From the Hero Fund’s archives:  Mrs. Willamette H. Phinney, a 37-year-old housewife, had gone to the cove and went in bathing.  She held to a life-rope that extended from the beach into the water as she jumped the breakers.   Seeing a large breaker approaching, she let go of the rope to dive through it but was then tossed and rolled about by a succession of breakers and carried into rougher and deeper water along the rocks in the cove.  She became frightened and called for help and, exhausted by her efforts to swim in the rough water, was carried farther out.  People on shore had tried to throw a life buoy to her, but the waves carried it back toward shore.

Ryan “had served in the World War and had been shot down in an aeroplane,” according to the Hero Fund’s report, leaving him with intestinal ailments.  Too, he was somewhat crippled with arthritis, walking with considerable difficulty and not having the full use of his left leg in swimming.  However, he was known to be a good swimmer, as remembered by a young Laguna local:  “Pat would come to visit Woods Cove often by himself, sit on a towel, bake himself to a nice oatmeal-cookie brown, and then periodically swim out to the farthest of the rocks in the cove.  His swim out and back seemed a long way at the time.  Accordingly, the rock became known as ‘Pat’s Rock,’ and I suppose it still is.  I just wish I had known Pat was in the real estate business and I had $25 to buy a beachfront lot from him.”

Alerted to Mrs.

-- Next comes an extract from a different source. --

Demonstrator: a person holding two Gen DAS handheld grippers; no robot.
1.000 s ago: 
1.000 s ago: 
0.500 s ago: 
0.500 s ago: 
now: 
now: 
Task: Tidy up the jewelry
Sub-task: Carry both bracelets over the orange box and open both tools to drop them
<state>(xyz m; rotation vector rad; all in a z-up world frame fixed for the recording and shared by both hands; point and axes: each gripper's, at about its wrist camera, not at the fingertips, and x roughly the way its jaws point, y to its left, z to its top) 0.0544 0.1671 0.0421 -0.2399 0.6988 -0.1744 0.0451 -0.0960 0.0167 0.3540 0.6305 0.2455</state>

Phinney’s plight, Ryan walked as quickly as he could to the water’s edge, where two women helped him remove his clothing to his underwear.  As Ryan was about to enter the water, someone threw the buoy over his arm, but he cast it off, thinking it would interfere with his swimming in the rough water.   Hearing Mrs. Finney call for help, he plunged in after a large breaker passed and swam 150 feet directly out and then 100 feet over to her.  He spoke reassuringly to her and told her to assume a floating position.  Ryan then held the back of her bathing suit with his left hand and with his right arm and leg swam toward shore.  Close to the beach they were met by a swimmer or two with the buoy and then made it to shore.  Mrs. Phinney was “rather weak” after her ordeal, and Ryan, who had been in the water for 10 to 15 minutes, was very tired.   He spent the remainder of the afternoon in bed.

Answering the Hero Fund investigator’s questions as to risk, Ryan stated that the swells “had looked mountainous to him” and that he recognized the possibility of being thrown against the rocks and killed, but he was of the opinion that a previous rescue he had performed there had been attended with more danger.  Ryan stated that at one time a boy had been thrown on the rocks by a wave and was fatally injured.

Ryan was awarded the Carnegie Medal in 1929, along with a grant of $1,000.  According to his family, he gave the medal to his sister, Nora O’Regan, but the current location of the medal is unknown.  In 1994, a man from National City, Calif., contacted the Hero Fund’s offices to inform that he had acquired it at an estate sale.  Ryan died on Nov. 24, 1955, in Ireland.


from the archivesKai Weisser, a retired Huntington Beach marine safety officer, is writing a book on the history of Laguna Beach lifeguards.  A former lifeguard, junior lifeguard instructor, and rescue boat operator, he is the author of Huntington Beach Lifeguards, released in 2008 by Arcadia Publishing.